Spring 2023 Workshops

LATIS offers a series of workshops that are free and open to all faculty and graduate students. Join our LATIS Research Workshops Google Group to be the first to learn about workshops. You can view the videos, slides, and materials from past workshops at the LATIS Workshop Materials website.

Workshops are also offered on even more topics from partner departments:

  • DASH (Digital Arts, Sciences, and Humanities)
  • MSI (MN Supercomputing Institute)

Spring 2023 LATIS Workshop Schedule

Workshops will be a mix of in-person and online formats. Click on the links below for a detailed description of each workshop.

Register here for one or more workshops! 

Feb 3 | 10:00am-noon

Introduction to Computational Text Analysis in Python


Feb 10 | 10:00am-noon

Introduction to Git and GitHub


March 17 | 10:00am-noon

Visualizing Data with ggplot2 Part 1: The Basics


March 24 | 10:00am-noon

Visualizing Data with ggplot2 Part 2: The "Additions"


April 7  | 10:00am-noon

Advanced NVivo

In Person
April 21 | 10:00am-noon Creating and Updating Research Databases with SQL In Person
Asynchronous  + Consultation Managing Data When You Graduate Online


Register today! 

Asynchronous Workshops

We also offer asynchronous workshops in canvas that you can take at your own pace. Please contact us [email protected] with any questions or trouble enrolling. Click on the links below for a detailed description of each workshop.

Available anytime Introduction to Survey Sampling Enroll Now
Available anytime Qualtrics - Tutorials Enroll Now
Available anytime Working with data in R - Tutorials Enroll Now
Available anytime Linux for Research Computing Enroll Now

Workshop Descriptions

Introduction to Computational Text Analysis

Scholars in humanities and social science fields are using computational tools to explore large corpora of digital texts. This hands-on workshop will introduce some common methods such as topic modeling and sentiment analysis, as well as fundamental cleaning and processing tasks for a text analysis workflow in Python.

This workshop will cover how to:
  • Read and write text files in Python
  • Manipulate ‘strings’ of text
  • Pre-process text for analysis (basic cleaning tasks such as normalizing case, stripping punctuation and whitespace, etc)
  • Count word frequencies
  • Create a document term matrix (a ‘bag of words’)
  • Build topic models and conduct sentiment analysis

This workshop will also briefly introduce concepts and tools related to other common computational text analysis tasks: regular expressions (regex) and text cleaning, string matching and fuzzy matching, NLTK tools such as named entity recognition and parts-of-speech tagging, word embeddings (word2vec), classification tasks (e.g., stylometry, genre identification…)

To be successful, you should have:


Introduction to Git and GitHub

GitHub is a web application for hosting, sharing, and tracking digital assets like source code and datasets.  GitHub, and the git family of tools, keep track of changes to your files as you work and provide easy ways to integrate changes from multiple people.  If you’ve ever found yourself making files named “copy_copy_final” and “copy_copy_real_final”, Git is for you.

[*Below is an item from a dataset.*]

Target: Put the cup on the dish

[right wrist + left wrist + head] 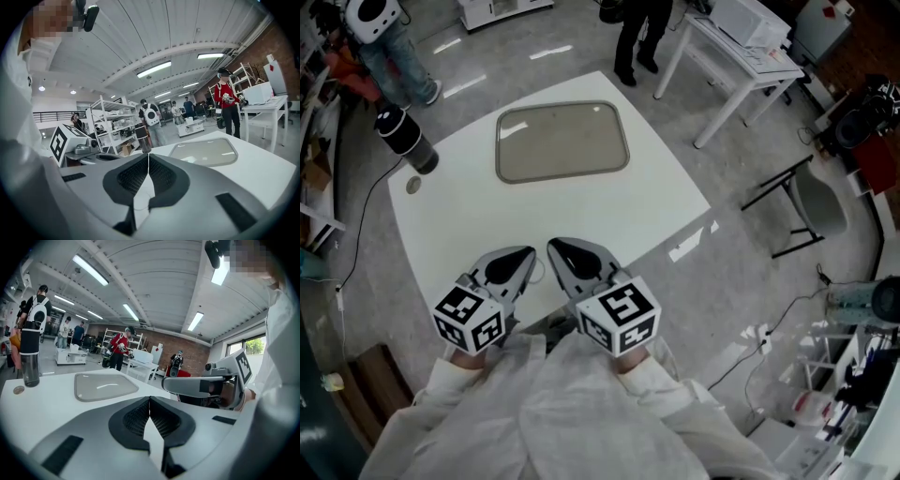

This workshop will cover how to:
  • Create a repository with the University-provided github.umn.edu website
  • Use Git Desktop or the Git command line interface to track files on your own computer and push them up to GitHub. 
  • Use Git to manage revisions and collaborate with team members 
To be successful, you should have:
  • A computer with Git Desktop installed. There will also be an online environment available using the Git command line tools should you not wish, or are unable, to install Git Desktop.
  • A University of Minnesota Internet ID

Visualization with ggplot2 

The first part of this two part workshop will introduce the logic behind ggplot2 and give users hands-on experience creating data visualizations using this package within R. R is a powerful tool for statistical computing, but its base capabilities for graphics can be limited, and complicated plots often require a considerable amount of code. Ggplot2 is a popular package that extends R’s capability for data visualization, allowing users to produce attractive and complex graphics in a relatively simple way. Day 1 will cover the basics of ggplot2, while Day 2 will cover more advanced topics in customizing the look of graphs for publication or presentation, adding multiple elements to graphs, and grouping plots together. We strongly recommend attending Day 1 before attending Day 2 unless you are already very familiar  with the basics of ggplot2 (i.e. you understand the elements outlined in the Day 1 description below).

Day 1  (“The Fundamentals” on 3/17/2023) of this workshop will cover:
  1. The basics of the "grammar of graphics" underlying ggplot2's functionality
  2. How to create a variety of reproducible data visualizations in R, such as histograms, line charts, scatter plots, heatmaps, and density plots
  3. Multiple ways to visualize data by groups, including color labeling and faceting 
Day 2 (“The Embellishments” on 3/24/2023) of this workshop will cover: 
  1. How to adjust colors, shapes, legends, and axes
  2. Using and customizing themes to adjust the look and feel of the graph
  3. Combing graphs together using packages such as cowplot
  4. How to reproducibly save graphs for publication. 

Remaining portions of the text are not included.